Spokane expands at a rapid pace…


According to the book, “Manito Park: A Reflection of Spokane’s Past”, by Tony Bamonte and Suzanne Schaeffer Bamonte of www.tornadocreekpublications.com:

Jay P. Graves’s early years in Spokane clearly influenced the transition between horses and motor vehicles.  The street railway enabled and encouraged the rapid building and expansion of Spokane.  The extension of his line through the South Hill fed the development of the Manito Park area.  Although Graves’s most financially significant accomplishment was the development of the Granby Mining, Smelting and Power Company in British Columbia (the largest copper producing mine in Canada at the time), his most important accomplishment in the Inland Northwest was the development of the electric railway system.

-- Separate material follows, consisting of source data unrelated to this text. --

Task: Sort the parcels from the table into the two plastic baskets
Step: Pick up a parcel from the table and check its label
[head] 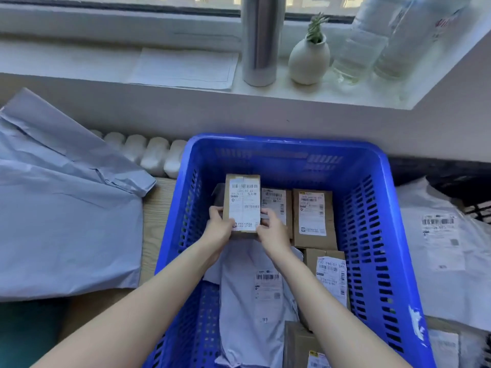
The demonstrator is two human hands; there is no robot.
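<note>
Head view: both hands, left hand and right hand, grip a small labelled carton inside the blue basket, several parcels already in, grey mailer left and white mailer right still on the table.

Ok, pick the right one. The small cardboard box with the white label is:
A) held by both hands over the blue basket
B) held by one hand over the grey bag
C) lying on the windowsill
A: the left hand and right hand grip the cardboard box at its near end, above the blue basket.
</note>
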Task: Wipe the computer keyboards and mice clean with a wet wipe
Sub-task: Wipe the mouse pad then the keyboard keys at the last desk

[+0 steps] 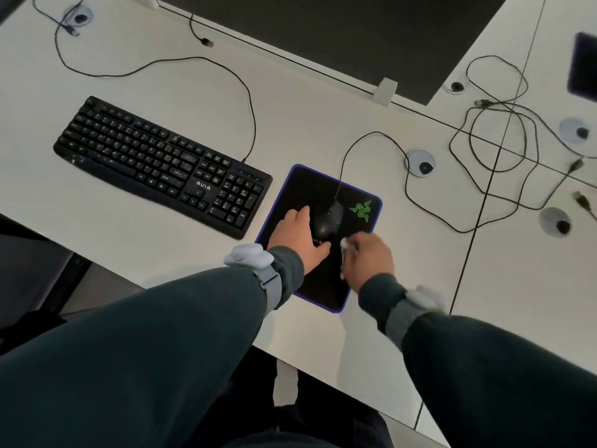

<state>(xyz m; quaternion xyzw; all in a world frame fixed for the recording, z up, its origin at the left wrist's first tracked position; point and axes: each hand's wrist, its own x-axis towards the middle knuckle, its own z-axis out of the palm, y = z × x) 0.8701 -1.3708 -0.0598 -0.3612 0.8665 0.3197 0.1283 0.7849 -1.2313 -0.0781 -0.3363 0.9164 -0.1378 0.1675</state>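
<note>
A black wired mouse (328, 219) sits on a black mouse pad (307, 185) with a purple border and a green logo. My left hand (298, 240) rests against the mouse's left side, thumb under its near end, gripping it. My right hand (368, 257) is just right of the mouse, closed around a crumpled white wet wipe (345, 245); the hand looks motion-blurred. A black full-size keyboard (161, 163) lies to the left on the white desk (161, 247), untouched.
A dark monitor (339, 37) stands at the back. Loose black cables (497, 140) coil over the desk at right, near round cable grommets (420, 163). Another dark pad (584, 66) shows at the far right edge. The desk's front edge runs close to my arms.
</note>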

The caption in a July 9, 1907 newspaper article read:  “SPOKANE TO HOLD A WORLD’S REECORD:  longest Electric System on Earth Owned by One Company”.  Graves was quoted as saying, “Spokane has more miles of electric railroads than any other city in the Pacific coast states.”  The article continued, “This statement looks big, but it is substantiated by figures…Los Angeles comes second with a number of miles less than Spokane.”   In the final stage of development, Graves’s Inland Northwest railway empire consisted of some 250 miles.  In 1906, with the rapid expansion of the electric lines, the need to develop a private source of power (heretofore supplied by Washington Water Power) began to materialize.  Construction was started on the Nine Mile power plant on the Spokane River (now owned by W.W.P.).  Graves’s various rail lines and interests were finally organized into one large company – the Spokane & Inland Empire Railroad Company.  In October of 1909, he sold this line to the Great Northern Pacific railways.
During Grave’s development of his electric railroad, the Inland Northwest’s first serial murder was uncovered.  In December 1903, while grading for a sidetrack on the new Spokane and Coeur d’Alene electric line – a line Graves absorbed in 1904 – a construction crew unearthed a total of 11 skeletons near Coeur d’Alene.  Most of the remains were found in shallow graves on or near the grounds of former Fatty Carroll’s Resort.  Because “serial murder” was an unrecognized occurrence at the time and investigation techniques quite unrefined, the skulls and bones were exhibited in the various saloons and business houses around Coeur d’Alene.  This technique apparently was ineffective – it remains an unsolved mystery today.